Interestingly, the coal miners made false declarations, Kropha in the report said, “There is mala fide intentions of all these false declarations.”
Based on the false declarations, the committee said the assessed coal will be transported and she maintained that the committee’s report should be taken as the baseline data of how much coal was left — 65,81,147 MT. She asserted that the miners declared 120,94,634 MT which was double of what has been assessed.
The “so-called” penalty which is charged under the MMDR Act is Rs 675 per MT, based on the guidelines which were subsequently notified. The state government should have received royalty/penalty worth Rs 816,38,77,950.
In addition to the above, there is also the later order of NGT which established ‘Meghalaya Environment Protection and Restoration Fund’ into which 10 per cent on the market value of the coal- Rs.485 per MT.
“If you calculate all of this, the total revenue collected by the state government should have been Rs 1135,57,34,245,” Rangad said.
She pointed that former Chief Minister Mukul Sangma changed the amount and informed that the total quantum of extracted coal was assessed at 87,13,103.221 MT while an application filed by Sonny Khyriem stated that according to an affidavit filed by the Directorate of Mineral Resources, the total declared coal was 1,04,36,620.7 tonnes.
“They kept pulling out different figures and confused the court and wilfully misled the Supreme Court and NGT,” she said.
According to her, the state government should go back to Kropha’s baseline data and it should have understood how much coal is still there and the government will know from the weighbridges and on how much mineral is there.

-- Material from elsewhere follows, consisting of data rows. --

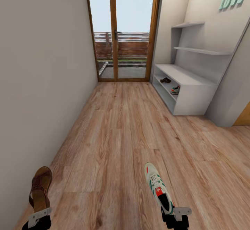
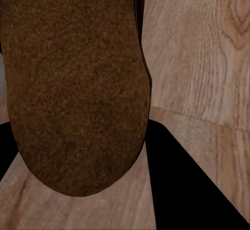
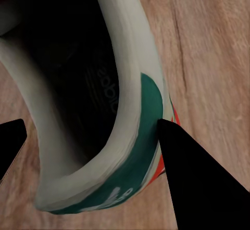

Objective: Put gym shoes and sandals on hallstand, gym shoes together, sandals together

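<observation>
Head view: corridor of warm brown wood-plank floor (image 1: 125, 136) running to a glazed wooden door (image 1: 121, 32); the wide, low pale-grey hallstand with two shelf slots (image 1: 194, 94) stands well ahead on the right, a brown sandal (image 1: 165, 80) and a white sneaker (image 1: 175, 90) already in its slots, not side by side with any mate yet.
Left gripper: left gripper (image 1: 39, 216) at the lower edge, jaws clamped on the heel of the second brown leather woven-strap sandal (image 1: 40, 186), carried off the floor as far as I can judge.
Right gripper: right gripper (image 1: 177, 214) grasping by its heel the white lace-up gym shoe with green stripes and red patches (image 1: 158, 188), toe pointing forward.
Left wrist view: the sandal's brown sole (image 2: 78, 84) sits close before the lens, a dark finger (image 2: 192, 188) beside it, planks beyond.
Right wrist view: the shoe's white-and-green heel collar (image 3: 125, 152) is pinched by a dark finger (image 3: 198, 178) on the outside.
Risk: both grips are on one end only, so each shoe may swing or slip out during the drive.
Risk at rack: putting each piece apart from its mate would spoil the pairing; a low slot edge could knock a toe.
</observation>
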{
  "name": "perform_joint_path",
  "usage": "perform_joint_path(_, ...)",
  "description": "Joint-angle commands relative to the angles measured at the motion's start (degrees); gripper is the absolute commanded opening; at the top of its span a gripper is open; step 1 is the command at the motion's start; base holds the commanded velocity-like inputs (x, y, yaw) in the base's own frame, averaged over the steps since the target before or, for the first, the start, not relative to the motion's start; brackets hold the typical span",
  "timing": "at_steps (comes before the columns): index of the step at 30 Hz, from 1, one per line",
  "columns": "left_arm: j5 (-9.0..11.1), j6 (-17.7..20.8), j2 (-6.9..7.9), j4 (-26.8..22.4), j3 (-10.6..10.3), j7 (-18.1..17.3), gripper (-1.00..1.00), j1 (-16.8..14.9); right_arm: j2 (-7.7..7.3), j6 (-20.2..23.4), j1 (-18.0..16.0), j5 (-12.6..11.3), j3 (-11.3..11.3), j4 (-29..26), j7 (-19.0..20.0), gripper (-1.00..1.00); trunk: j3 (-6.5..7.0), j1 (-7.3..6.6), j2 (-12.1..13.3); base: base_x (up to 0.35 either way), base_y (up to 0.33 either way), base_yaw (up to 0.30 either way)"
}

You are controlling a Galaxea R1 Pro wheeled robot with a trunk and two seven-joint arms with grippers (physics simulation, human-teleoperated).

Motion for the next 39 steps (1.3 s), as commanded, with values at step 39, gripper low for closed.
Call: perform_joint_path(39, -0.3, -0.1, 0.01, -0.1, 0.4, -0.5, -1.0, -0.1, -0.02, -0.1, 0.0, -0.3, 0.5, 0.0, -0.5, -1.0, -0.05, 0.02, 0.0, 0.338, 0.0, 0.0)
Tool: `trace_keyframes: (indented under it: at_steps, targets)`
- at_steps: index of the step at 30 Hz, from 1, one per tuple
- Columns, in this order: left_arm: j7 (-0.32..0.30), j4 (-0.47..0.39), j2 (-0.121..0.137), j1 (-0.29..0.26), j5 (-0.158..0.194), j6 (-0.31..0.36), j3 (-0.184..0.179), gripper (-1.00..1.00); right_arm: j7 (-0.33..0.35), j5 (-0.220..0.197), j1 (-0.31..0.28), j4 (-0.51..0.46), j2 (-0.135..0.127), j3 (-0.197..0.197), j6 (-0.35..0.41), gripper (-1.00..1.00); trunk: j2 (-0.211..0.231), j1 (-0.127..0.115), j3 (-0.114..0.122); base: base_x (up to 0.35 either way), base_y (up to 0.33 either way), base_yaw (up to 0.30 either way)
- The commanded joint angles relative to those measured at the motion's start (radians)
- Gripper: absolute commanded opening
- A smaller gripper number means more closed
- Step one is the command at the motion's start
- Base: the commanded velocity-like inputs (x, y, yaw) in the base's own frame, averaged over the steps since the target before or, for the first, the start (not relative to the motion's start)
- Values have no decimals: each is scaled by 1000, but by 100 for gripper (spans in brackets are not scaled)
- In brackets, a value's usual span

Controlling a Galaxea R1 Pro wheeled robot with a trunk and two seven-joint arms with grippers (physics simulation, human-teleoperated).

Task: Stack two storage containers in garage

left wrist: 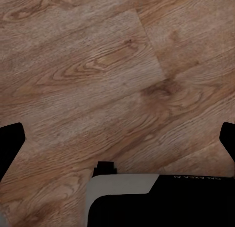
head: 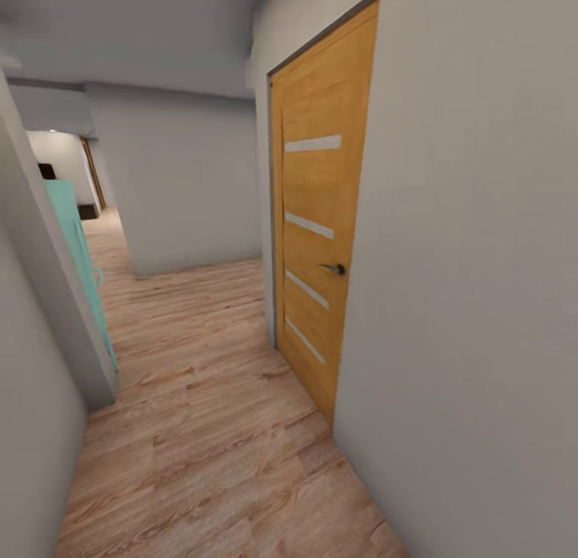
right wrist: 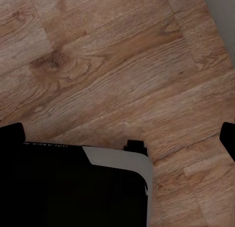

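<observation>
The left gripper [left wrist: 117, 139] hung above the wood plank floor [left wrist: 98, 75] with its two dark fingertips [left wrist: 11, 139] spread wide to the frame's edges and nothing between them. The right gripper [right wrist: 120, 139] hung likewise, fingers [right wrist: 12, 134] wide apart and empty, over the same planks, with a strip of pale wall [right wrist: 223, 16] nearby. Part of the robot's black-and-white base [right wrist: 73, 188] showed beneath each wrist. From the head, a narrow hallway ran toward twelve o'clock. An orange wooden door [head: 317, 245] with pale slats and a dark handle [head: 335, 268] stood shut at two o'clock. A turquoise panel [head: 76, 253] leaned at ten o'clock. No storage container was in sight.
</observation>
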Motion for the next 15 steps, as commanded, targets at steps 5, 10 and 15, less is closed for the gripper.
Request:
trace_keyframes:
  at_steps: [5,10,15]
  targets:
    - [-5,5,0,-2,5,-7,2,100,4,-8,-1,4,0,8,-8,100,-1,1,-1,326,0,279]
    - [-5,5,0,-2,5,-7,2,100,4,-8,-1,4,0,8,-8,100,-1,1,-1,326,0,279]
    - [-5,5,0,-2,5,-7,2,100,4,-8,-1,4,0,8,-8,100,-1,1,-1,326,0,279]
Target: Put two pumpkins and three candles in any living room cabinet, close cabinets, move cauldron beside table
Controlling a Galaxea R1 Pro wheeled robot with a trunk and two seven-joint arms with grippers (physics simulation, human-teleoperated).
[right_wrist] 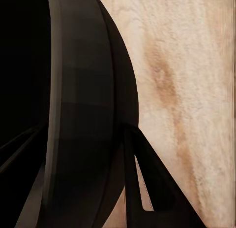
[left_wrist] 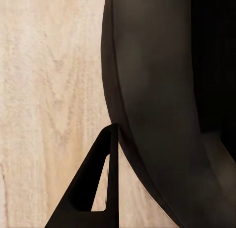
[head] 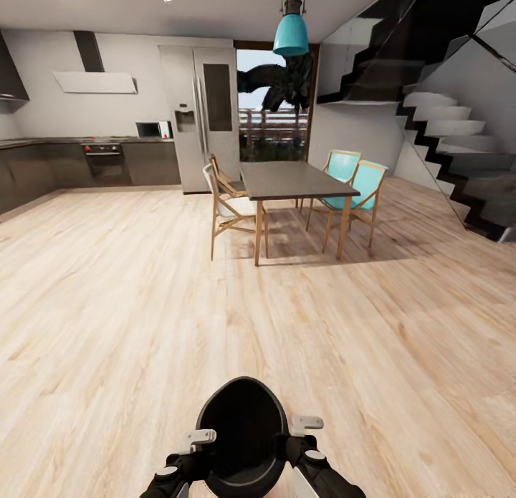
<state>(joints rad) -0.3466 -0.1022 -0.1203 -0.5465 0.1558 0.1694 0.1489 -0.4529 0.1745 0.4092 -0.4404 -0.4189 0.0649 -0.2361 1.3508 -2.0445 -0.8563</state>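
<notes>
Round black cauldron [head: 247,433] held between both arms above the pale wood-plank floor [head: 107,304]. Left jaws [head: 198,436] and right jaws [head: 306,422] each clamp its rim. Dark dining surface [head: 294,179] stands well beyond.

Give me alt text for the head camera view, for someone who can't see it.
A black cauldron is held between the robot's left gripper and right gripper low in the view, above a pale wood floor. Ahead stands a dining table with wooden and teal chairs under a teal pendant lamp, a kitchen with a fridge to the left and stairs to the right.
</notes>
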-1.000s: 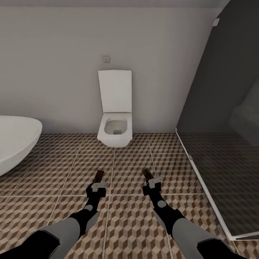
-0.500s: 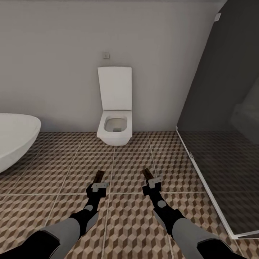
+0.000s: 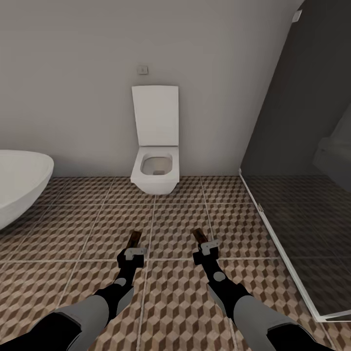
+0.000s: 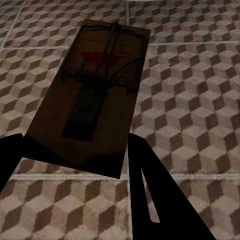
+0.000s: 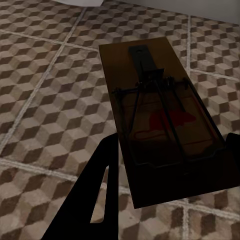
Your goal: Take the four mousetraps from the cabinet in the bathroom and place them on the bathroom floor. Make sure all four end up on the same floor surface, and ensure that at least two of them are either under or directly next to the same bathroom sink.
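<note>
- Shifted slightly across the head view since a second ago: toilet (image 3: 155,161), bathtub (image 3: 19,187) and wall switch (image 3: 143,69) sit a little higher in frame, both arms in the same pose, so camera motion.
- Left gripper (image 3: 132,247) held out low over the bathroom floor (image 3: 175,312), jaws closed on the near end of a mousetrap (image 4: 92,95), board jutting forward, red bit and wire toward its far end.
- Right gripper (image 3: 204,243) likewise clamped on a second mousetrap (image 5: 162,125), held flat above the cube-patterned tiles.
- Both traps carried in the air, just beside each other, facing the white toilet against the grey wall.
- Dark glass shower enclosure (image 3: 302,161) at right; white oval bathtub at left.
</note>
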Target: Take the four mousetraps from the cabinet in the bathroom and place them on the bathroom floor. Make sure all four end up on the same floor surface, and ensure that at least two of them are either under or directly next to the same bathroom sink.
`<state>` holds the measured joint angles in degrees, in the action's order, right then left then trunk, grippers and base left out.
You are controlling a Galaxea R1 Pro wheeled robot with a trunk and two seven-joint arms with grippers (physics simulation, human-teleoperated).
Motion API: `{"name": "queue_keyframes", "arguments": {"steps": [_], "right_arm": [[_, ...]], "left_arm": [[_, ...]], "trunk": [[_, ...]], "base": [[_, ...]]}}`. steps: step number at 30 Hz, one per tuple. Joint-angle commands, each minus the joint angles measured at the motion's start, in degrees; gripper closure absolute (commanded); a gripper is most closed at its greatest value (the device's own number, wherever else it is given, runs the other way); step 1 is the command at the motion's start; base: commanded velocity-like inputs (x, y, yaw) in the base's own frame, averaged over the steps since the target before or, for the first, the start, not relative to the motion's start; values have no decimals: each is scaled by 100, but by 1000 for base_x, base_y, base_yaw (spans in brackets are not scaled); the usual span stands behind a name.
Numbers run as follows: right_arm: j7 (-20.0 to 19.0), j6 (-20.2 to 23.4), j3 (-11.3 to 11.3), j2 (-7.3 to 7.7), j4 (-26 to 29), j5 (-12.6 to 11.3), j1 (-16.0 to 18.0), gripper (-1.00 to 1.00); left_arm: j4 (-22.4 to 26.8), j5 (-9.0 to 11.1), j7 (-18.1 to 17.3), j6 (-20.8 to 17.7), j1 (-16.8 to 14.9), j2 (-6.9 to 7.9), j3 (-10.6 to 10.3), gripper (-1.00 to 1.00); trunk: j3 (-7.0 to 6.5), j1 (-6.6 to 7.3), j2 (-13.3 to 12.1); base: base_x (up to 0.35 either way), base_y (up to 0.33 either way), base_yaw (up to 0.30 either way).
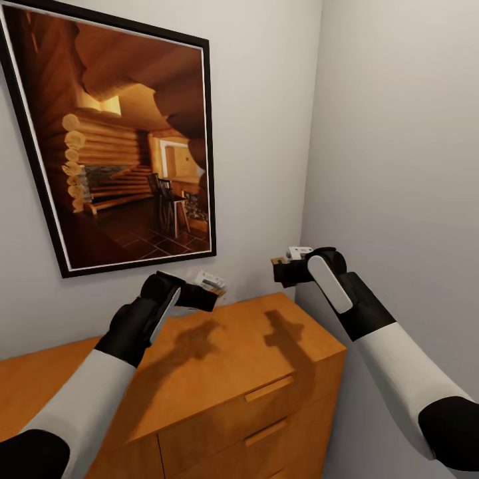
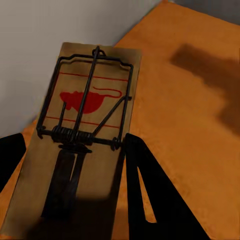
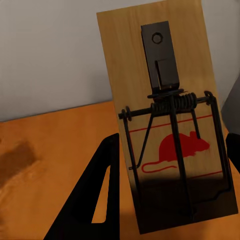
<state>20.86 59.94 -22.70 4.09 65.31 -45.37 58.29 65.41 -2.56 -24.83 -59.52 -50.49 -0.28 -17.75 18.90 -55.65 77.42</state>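
1. Nearest, the cabinet [image 1: 253, 346] stands below both arms.
2. The left gripper [image 1: 199, 296] has its jaws clamped on one mousetrap [image 2: 85, 135]; the right gripper [image 1: 287, 266] grips another mousetrap [image 3: 170, 130], both above the surface.
3. Keep both grips firm and level while turning away towards the floor, clear of the framed picture [image 1: 120, 140] behind.

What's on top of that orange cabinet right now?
The cabinet top carries just the arms' shadows. Each pincer, left and right, holds a mousetrap above it. The left arm covers part of the top.
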Motion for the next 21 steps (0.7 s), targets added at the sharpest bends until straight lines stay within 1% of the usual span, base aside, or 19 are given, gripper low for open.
{"name": "queue_keyframes", "arguments": {"steps": [1,2,3,4,5,7,8,10,11,12,14,16,17,20,21], "right_arm": [[47,6,-15,-1,6,-67,7,100],[46,6,-15,-3,6,-67,7,100],[45,6,-15,-7,7,-68,7,100],[46,6,-15,-8,9,-68,7,100],[44,6,-15,-10,12,-68,7,100],[43,6,-15,-11,20,-68,5,100],[42,6,-15,-12,37,-69,4,100],[42,6,-15,-12,52,-69,3,100],[38,6,-15,-13,61,-69,4,100],[37,6,-15,-13,65,-69,5,100],[34,6,-15,-13,73,-73,6,100],[34,6,-15,-13,75,-78,6,100],[33,6,-15,-16,76,-86,6,100],[27,6,-17,-19,77,-96,5,100],[27,6,-18,-19,78,-100,6,100]], "left_arm": [[35,-213,-1,-30,-4,4,257,100],[61,-325,7,-31,-4,7,397,100],[149,-541,19,-32,7,11,698,100],[212,-640,23,-32,17,11,853,100],[368,-810,29,-32,35,9,1174,100],[553,-938,35,-33,46,4,1497,100],[737,-1034,40,-33,53,0,1800,100],[898,-1113,45,-33,58,-3,2059,100],[1020,-1203,49,-33,61,-4,2262,100],[1069,-1254,51,-33,63,-5,2341,100],[1199,-1512,55,-38,86,-7,2531,100],[1250,-1658,56,-40,113,-7,2582,100],[1301,-1791,55,-40,158,-7,2616,100],[1431,-1962,52,-41,282,-13,2662,100],[1466,-1986,52,-41,312,-13,2680,100]], "trunk": [[8,0,5],[8,0,5],[8,0,5],[8,0,5],[8,0,5],[8,0,5],[8,0,5],[8,0,5],[8,0,5],[8,0,5],[8,0,5],[8,0,5],[8,0,5],[8,0,5],[8,0,5]], "base": [[0,0,0],[0,0,0],[0,0,0],[0,0,0],[0,0,0],[0,0,0],[0,0,0],[0,0,0],[0,0,0],[0,0,0],[0,0,0],[0,0,0],[0,0,0],[0,0,0],[0,0,0]]}}
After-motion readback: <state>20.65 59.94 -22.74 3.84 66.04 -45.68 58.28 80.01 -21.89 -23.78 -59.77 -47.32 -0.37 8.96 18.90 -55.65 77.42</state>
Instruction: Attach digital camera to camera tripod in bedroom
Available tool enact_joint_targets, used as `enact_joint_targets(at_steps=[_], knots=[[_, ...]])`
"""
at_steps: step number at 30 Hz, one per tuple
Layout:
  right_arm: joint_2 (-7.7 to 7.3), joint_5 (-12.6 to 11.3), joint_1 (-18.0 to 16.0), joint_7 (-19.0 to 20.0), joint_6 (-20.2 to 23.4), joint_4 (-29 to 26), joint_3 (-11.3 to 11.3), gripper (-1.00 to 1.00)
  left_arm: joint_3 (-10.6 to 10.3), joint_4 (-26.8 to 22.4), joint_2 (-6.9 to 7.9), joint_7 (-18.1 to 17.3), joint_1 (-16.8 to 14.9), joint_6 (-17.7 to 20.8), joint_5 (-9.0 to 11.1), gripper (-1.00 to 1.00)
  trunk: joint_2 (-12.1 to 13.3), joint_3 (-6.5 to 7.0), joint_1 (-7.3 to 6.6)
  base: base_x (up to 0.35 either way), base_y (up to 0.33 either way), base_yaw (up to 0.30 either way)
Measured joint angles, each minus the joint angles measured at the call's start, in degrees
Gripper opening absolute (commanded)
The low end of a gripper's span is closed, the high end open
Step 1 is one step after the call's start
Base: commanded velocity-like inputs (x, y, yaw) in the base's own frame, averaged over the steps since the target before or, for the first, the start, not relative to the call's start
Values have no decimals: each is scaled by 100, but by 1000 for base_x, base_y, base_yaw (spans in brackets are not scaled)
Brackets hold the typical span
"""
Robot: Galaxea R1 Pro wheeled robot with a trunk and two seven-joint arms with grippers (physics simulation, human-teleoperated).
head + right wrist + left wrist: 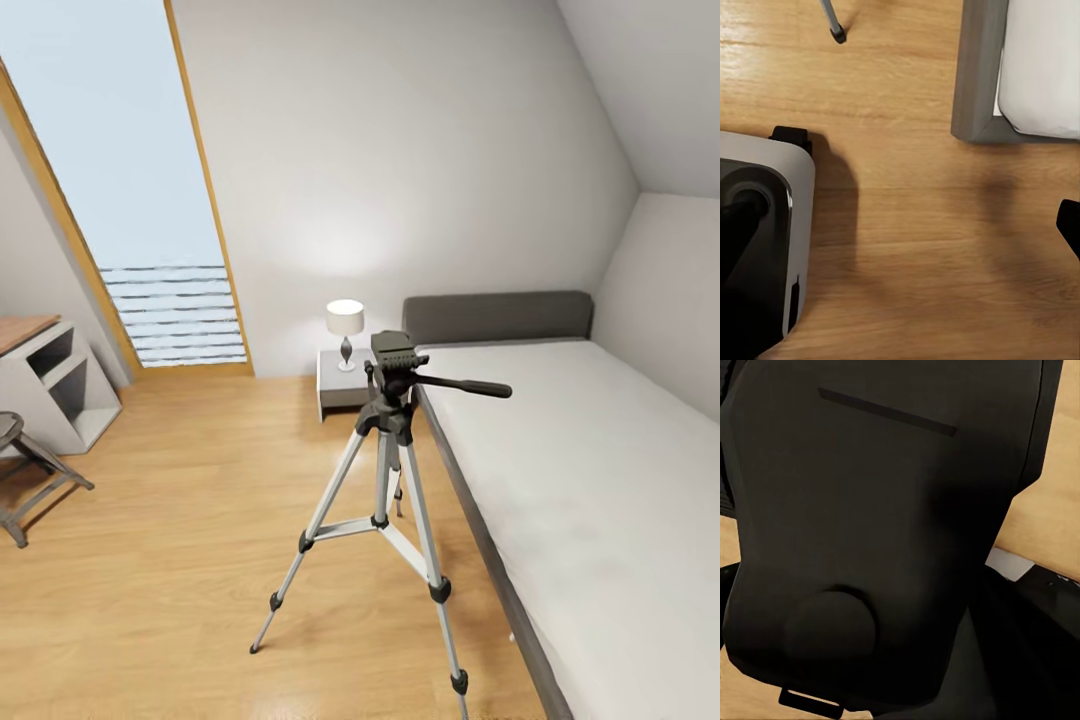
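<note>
Tripod point(386, 470) beside bed point(570, 440): rigid, probably light, tippy; steady it at its black head point(392, 352); jaw states unreadable.

The camera tripod point(388, 470) and bed point(600, 470) are viewed downward from head height; wood floor point(907, 217), tripod foot point(838, 33) and bed corner point(979, 90) are shared from directly above by the right wrist view.

The camera tripod point(386, 490) stands upright on the bedroom's wood floor point(170, 560) just beside the bed, silver legs spread, black handle pointing over the mattress.
</note>
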Motion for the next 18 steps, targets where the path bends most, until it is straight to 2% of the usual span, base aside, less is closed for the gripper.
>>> enact_joint_targets(at_steps=[8, 13, 18], knots=[[0, 3, 0, 0, 2, -1, 6, 100, 7, 28, 4, 0, 4, 4, 21, -100, 0, -51, 0, 0, 0, 0], [6, 13, 0, 38, 44, 3, 18, 100, -6, 610, 1, -1, 6, 2, 49, -100, -1, -55, 0, 0, 0, 0], [15, 16, 0, 46, 72, 6, 23, 100, -44, 724, 0, -8, 0, 2, -12, -100, -1, -55, 0, 0, 0, 0]])
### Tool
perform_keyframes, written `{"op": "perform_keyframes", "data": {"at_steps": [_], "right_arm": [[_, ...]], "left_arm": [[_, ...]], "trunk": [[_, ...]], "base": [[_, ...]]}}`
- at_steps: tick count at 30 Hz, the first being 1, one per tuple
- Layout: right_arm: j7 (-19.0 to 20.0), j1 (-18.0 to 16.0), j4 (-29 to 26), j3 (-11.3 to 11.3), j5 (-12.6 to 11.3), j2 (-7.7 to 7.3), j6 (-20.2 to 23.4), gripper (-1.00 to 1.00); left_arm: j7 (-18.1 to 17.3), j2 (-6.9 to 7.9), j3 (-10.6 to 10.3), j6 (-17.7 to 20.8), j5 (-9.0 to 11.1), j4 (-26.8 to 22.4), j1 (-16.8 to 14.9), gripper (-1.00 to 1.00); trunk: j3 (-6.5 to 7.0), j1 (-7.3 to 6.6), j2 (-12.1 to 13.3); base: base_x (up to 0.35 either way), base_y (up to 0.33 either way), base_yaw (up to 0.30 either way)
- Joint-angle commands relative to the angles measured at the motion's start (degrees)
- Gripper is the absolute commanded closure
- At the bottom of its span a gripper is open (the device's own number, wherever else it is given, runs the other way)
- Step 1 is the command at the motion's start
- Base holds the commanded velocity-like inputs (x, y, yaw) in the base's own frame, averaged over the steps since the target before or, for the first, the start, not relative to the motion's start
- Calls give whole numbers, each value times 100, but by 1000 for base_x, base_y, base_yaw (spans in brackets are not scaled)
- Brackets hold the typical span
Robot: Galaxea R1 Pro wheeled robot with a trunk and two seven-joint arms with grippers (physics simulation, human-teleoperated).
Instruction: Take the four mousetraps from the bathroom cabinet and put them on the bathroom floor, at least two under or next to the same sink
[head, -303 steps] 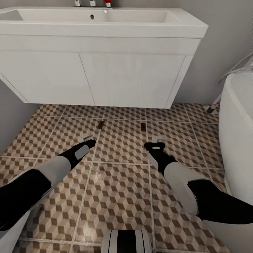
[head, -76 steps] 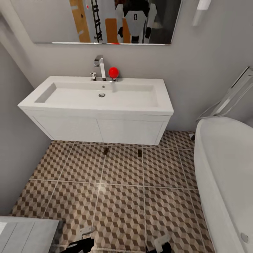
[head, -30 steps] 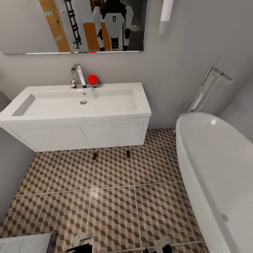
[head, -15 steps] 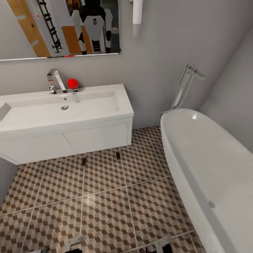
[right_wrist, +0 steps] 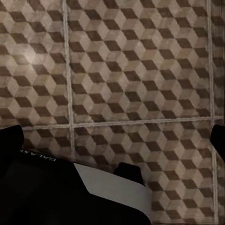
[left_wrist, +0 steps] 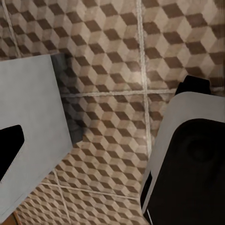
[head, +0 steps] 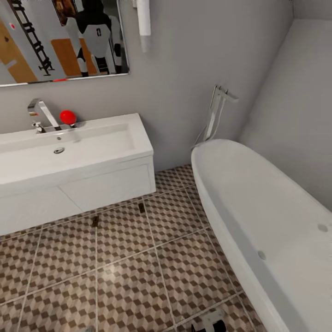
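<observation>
Two mousetraps are seen on the bathroom floor [head: 129,286], a surface of large square tiles printed with brown, beige and white cubes and pale grout: one mousetrap [head: 95,221] and a second mousetrap [head: 141,208] lie just in front of the sink's [head: 74,152] lower edge, near each other but apart. The sink is a wide white rectangular wall-hung basin with flat cupboard doors below; a tall chrome tap [head: 41,113] and a red ball [head: 68,117] stand at its back rim, under a mirror [head: 60,41]. A white oval bathtub [head: 267,221] takes up the far right side, with a chrome floor-standing filler [head: 216,113] at its head by the grey wall. Only part of the right tool [head: 210,323] is caught at the bottom edge of the head view, well apart from both traps; open or closed cannot be told. In the left wrist view a flat grey panel [left_wrist: 28,126] and a white-and-black robot part [left_wrist: 187,159] are seen over the tiles; the left tool's state cannot be told.
</observation>
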Motion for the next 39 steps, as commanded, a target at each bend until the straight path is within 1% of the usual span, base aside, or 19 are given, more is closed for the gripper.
{"op": "perform_keyframes", "data": {"at_steps": [1,16,39], "right_arm": [[-59,-3,10,44,30,1,-2,-100],[-59,-3,15,44,4,-5,-2,-100],[-59,-1,17,44,35,-5,-2,-100]], "left_arm": [[13,0,-40,-10,39,-1,4,-100],[11,4,-40,-11,39,1,15,-100],[11,2,-39,-11,39,1,16,-100]], "trunk": [[1,1,-4],[75,1,-4],[199,1,-4]], "base": [[0,0,-273],[0,0,-269],[0,0,-261]]}}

“One truck will use the same challans 10 times because in the weighbridge nobody checks. None of them have the green tag by NGT,” Kharshiing said.
Speaking about the MDA government, Kharshiing pointed to media reports on alleged nepotism on coal assessment with regard to fresh assessment of coal belonging to the brother of minister Kyrmen Shylla.
“All this points out that it is not complacency but active participation and collusion on the part of the government,” Rangad said.